## Goal of the exercise
Restating the data exactly is the whole task.

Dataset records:
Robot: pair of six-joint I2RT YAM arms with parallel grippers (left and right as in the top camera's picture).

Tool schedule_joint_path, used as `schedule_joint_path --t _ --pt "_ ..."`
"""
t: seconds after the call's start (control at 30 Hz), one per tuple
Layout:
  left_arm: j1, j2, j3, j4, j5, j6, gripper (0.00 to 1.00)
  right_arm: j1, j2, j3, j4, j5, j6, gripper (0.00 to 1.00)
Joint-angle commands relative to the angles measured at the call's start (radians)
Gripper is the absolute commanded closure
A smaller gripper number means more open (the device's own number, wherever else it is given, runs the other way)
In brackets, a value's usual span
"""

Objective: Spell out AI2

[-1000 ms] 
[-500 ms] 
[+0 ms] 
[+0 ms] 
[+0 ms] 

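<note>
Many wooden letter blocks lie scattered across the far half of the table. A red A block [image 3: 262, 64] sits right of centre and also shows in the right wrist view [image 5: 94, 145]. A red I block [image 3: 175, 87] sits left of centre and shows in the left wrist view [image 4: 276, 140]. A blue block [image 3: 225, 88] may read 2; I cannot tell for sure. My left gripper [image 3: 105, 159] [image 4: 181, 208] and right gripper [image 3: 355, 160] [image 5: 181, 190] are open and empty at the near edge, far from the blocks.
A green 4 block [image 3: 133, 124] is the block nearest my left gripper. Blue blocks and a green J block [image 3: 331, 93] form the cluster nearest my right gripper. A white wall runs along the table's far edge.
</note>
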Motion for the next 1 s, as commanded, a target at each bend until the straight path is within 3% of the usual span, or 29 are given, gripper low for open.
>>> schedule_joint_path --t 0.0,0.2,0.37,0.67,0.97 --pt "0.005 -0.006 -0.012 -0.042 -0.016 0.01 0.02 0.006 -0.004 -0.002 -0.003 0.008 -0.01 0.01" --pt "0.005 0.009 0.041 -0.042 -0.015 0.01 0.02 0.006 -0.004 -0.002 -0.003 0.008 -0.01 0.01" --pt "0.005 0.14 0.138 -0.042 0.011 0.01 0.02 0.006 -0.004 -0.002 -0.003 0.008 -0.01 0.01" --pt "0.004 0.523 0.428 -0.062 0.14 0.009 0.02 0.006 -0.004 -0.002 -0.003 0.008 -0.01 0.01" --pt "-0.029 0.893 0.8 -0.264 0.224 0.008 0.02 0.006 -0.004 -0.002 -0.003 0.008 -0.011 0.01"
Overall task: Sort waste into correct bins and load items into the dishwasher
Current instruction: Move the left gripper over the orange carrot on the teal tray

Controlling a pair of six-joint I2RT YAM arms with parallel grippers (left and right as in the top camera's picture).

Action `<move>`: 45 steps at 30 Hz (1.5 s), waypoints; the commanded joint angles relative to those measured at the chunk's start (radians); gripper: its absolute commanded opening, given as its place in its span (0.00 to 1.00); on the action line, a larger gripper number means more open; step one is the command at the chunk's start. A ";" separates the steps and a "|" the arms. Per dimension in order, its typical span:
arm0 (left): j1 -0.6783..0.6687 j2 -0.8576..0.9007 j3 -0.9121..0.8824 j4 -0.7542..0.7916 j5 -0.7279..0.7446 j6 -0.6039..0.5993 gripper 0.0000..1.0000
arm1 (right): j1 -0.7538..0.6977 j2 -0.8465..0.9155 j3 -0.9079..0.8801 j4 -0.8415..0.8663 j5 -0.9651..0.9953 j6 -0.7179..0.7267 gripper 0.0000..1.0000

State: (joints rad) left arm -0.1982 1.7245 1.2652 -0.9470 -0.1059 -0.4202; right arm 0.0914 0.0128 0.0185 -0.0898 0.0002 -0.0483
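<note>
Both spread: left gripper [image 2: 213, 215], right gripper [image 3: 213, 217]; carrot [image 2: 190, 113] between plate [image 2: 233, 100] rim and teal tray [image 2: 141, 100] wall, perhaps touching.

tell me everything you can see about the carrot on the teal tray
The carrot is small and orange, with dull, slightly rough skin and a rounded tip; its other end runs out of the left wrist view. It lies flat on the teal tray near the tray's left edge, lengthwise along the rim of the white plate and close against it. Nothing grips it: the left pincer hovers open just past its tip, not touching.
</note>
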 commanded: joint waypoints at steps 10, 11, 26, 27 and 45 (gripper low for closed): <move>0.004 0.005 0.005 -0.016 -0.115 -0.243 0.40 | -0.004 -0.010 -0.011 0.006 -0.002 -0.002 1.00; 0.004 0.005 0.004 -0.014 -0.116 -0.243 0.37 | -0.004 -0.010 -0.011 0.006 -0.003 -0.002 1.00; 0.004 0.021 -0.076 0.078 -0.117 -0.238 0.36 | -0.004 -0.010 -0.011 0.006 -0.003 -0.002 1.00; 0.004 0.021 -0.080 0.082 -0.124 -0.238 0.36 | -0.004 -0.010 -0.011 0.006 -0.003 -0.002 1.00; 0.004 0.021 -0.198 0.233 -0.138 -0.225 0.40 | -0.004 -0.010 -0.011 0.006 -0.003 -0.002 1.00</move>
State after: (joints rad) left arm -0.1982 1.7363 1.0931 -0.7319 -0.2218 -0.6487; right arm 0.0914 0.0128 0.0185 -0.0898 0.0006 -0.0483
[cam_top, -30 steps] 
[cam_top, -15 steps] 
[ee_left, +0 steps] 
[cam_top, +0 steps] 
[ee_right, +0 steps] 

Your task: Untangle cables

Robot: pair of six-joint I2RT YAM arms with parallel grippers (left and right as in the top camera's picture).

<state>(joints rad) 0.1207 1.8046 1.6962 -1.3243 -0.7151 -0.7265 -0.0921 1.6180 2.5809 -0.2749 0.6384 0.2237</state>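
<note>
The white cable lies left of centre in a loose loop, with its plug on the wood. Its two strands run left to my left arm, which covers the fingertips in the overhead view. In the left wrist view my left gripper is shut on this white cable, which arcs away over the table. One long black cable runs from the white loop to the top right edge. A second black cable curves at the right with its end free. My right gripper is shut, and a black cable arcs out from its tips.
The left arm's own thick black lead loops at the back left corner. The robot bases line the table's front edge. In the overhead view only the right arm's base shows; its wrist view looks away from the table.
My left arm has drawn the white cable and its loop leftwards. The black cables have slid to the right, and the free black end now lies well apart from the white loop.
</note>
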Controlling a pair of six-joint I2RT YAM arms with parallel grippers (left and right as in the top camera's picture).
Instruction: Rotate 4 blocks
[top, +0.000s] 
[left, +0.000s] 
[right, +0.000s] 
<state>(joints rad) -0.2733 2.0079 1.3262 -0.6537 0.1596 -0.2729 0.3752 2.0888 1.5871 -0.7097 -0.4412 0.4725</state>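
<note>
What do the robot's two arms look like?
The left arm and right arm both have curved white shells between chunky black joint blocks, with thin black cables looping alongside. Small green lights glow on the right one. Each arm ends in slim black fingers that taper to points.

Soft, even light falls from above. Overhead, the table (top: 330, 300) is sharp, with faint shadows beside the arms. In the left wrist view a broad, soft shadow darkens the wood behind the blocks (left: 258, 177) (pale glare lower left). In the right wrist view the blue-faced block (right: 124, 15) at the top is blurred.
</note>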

## Result
Robot: pair of six-joint I2RT YAM arms with parallel grippers (left and right as in the top camera's picture).

Tool schedule_joint_path, used as `schedule_joint_path --t _ --pt "_ ..."`
"""
t: seconds after the call's start (control at 30 Hz), one per tuple
Layout:
  left_arm: j1, j2, j3, j4, j5, j6, gripper (0.00 to 1.00)
  right_arm: j1, j2, j3, j4, j5, j6, gripper (0.00 to 1.00)
Joint-angle commands relative to the angles measured at the call's start (radians)
Gripper is the absolute commanded closure
A smaller gripper number means more open (the device's own number, wherever else it is given, runs the other way)
In brackets, a value's usual span
"""

Objective: Spell out AI2

[-1000 ms] 
[-500 ms] 
[+0 ms] 
[+0 ms] 
[+0 ms] 

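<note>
Many wooden letter blocks lie scattered across the far half of the table. A red A block [image 3: 262, 64] sits right of centre and also shows in the right wrist view [image 5: 94, 145]. A red I block [image 3: 175, 87] sits left of centre and shows in the left wrist view [image 4: 276, 140]. A blue block [image 3: 225, 88] may read 2; I cannot tell for sure. My left gripper [image 3: 105, 159] [image 4: 181, 208] and right gripper [image 3: 355, 160] [image 5: 181, 190] are open and empty at the near edge, far from the blocks.
A green 4 block [image 3: 133, 124] is the block nearest my left gripper. Blue blocks and a green J block [image 3: 331, 93] form the cluster nearest my right gripper. A white wall runs along the table's far edge.
</note>
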Motion for the next 1 s, as commanded, a target at each bend until the straight path is within 3% of the usual span, or 29 are given, gripper low for open.
>>> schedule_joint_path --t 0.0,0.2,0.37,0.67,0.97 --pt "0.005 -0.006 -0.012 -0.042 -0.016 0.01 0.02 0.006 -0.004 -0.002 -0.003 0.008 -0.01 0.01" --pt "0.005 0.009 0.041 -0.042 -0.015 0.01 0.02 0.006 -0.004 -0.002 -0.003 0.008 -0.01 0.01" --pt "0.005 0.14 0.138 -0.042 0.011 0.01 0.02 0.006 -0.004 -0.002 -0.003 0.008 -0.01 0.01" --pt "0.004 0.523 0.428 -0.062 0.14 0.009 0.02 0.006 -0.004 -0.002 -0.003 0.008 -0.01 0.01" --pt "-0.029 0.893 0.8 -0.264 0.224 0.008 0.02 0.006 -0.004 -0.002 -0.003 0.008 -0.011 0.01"
Overall task: Sort waste into correct bins and load items into the dishwasher
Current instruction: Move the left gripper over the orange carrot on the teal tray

Controlling a pair of six-joint I2RT YAM arms with parallel grippers (left and right as in the top camera's picture).

Action `<move>`: 45 steps at 30 Hz (1.5 s), waypoints; the commanded joint angles relative to those measured at the chunk's start (radians); gripper: its absolute commanded opening, given as its place in its span (0.00 to 1.00); on the action line, a larger gripper number means more open; step one is the command at the chunk's start. A ";" separates the steps and a "|" the arms. Per dimension in order, its typical span:
arm0 (left): j1 -0.6783..0.6687 j2 -0.8576..0.9007 j3 -0.9121..0.8824 j4 -0.7542..0.7916 j5 -0.7279..0.7446 j6 -0.6039..0.5993 gripper 0.0000..1.0000
arm1 (right): j1 -0.7538..0.6977 j2 -0.8465..0.9155 j3 -0.9079..0.8801 j4 -0.8415..0.8663 j5 -0.9651..0.9953 j6 -0.7179..0.7267 gripper 0.0000..1.0000

State: (joints rad) left arm -0.1982 1.7245 1.2652 -0.9470 -0.1059 -0.4202; right arm 0.0914 0.0128 0.0185 -0.0898 0.0002 -0.0483
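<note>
Both spread: left gripper [image 2: 213, 215], right gripper [image 3: 213, 217]; carrot [image 2: 190, 113] between plate [image 2: 233, 100] rim and teal tray [image 2: 141, 100] wall, perhaps touching.

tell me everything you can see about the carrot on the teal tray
The carrot is small and orange, with dull, slightly rough skin and a rounded tip; its other end runs out of the left wrist view. It lies flat on the teal tray near the tray's left edge, lengthwise along the rim of the white plate and close against it. Nothing grips it: the left pincer hovers open just past its tip, not touching.
</note>
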 commanded: joint waypoints at steps 10, 11, 26, 27 and 45 (gripper low for closed): <move>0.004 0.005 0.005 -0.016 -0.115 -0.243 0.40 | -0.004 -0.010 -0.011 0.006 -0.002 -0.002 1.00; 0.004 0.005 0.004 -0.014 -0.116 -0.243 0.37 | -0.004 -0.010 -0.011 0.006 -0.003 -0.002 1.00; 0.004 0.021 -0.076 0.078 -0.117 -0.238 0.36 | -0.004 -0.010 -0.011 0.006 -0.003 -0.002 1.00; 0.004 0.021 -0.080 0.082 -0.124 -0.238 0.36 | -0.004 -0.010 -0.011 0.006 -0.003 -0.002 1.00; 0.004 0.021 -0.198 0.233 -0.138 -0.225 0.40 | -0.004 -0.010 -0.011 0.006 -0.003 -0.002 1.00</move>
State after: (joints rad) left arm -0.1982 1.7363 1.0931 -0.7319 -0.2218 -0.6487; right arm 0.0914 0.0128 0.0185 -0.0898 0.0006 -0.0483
[cam_top, -30 steps] 
[cam_top, -15 steps] 
[ee_left, +0 steps] 
[cam_top, +0 steps] 
[ee_right, +0 steps] 

Your task: Untangle cables

Robot: pair of six-joint I2RT YAM arms with parallel grippers (left and right as in the top camera's picture).

<state>(joints rad) 0.1207 1.8046 1.6962 -1.3243 -0.7151 -0.7265 -0.0921 1.6180 2.5809 -0.2749 0.6384 0.2237</state>
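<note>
The white cable lies left of centre in a loose loop, with its plug on the wood. Its two strands run left to my left arm, which covers the fingertips in the overhead view. In the left wrist view my left gripper is shut on this white cable, which arcs away over the table. One long black cable runs from the white loop to the top right edge. A second black cable curves at the right with its end free. My right gripper is shut, and a black cable arcs out from its tips.
The left arm's own thick black lead loops at the back left corner. The robot bases line the table's front edge. In the overhead view only the right arm's base shows; its wrist view looks away from the table.
My left arm has drawn the white cable and its loop leftwards. The black cables have slid to the right, and the free black end now lies well apart from the white loop.
</note>
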Controlling a pair of six-joint I2RT YAM arms with parallel grippers (left and right as in the top camera's picture).
Instruction: Rotate 4 blocks
[top, +0.000s] 
[left, +0.000s] 
[right, +0.000s] 
<state>(joints rad) -0.2733 2.0079 1.3262 -0.6537 0.1596 -0.2729 0.3752 2.0888 1.5871 -0.7097 -0.4412 0.4725</state>
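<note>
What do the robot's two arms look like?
The left arm and right arm both have curved white shells between chunky black joint blocks, with thin black cables looping alongside. Small green lights glow on the right one. Each arm ends in slim black fingers that taper to points.

Soft, even light falls from above. Overhead, the table (top: 330, 300) is sharp, with faint shadows beside the arms. In the left wrist view a broad, soft shadow darkens the wood behind the blocks (left: 258, 177) (pale glare lower left). In the right wrist view the blue-faced block (right: 124, 15) at the top is blurred.
</note>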

No more output will be given for this exercise.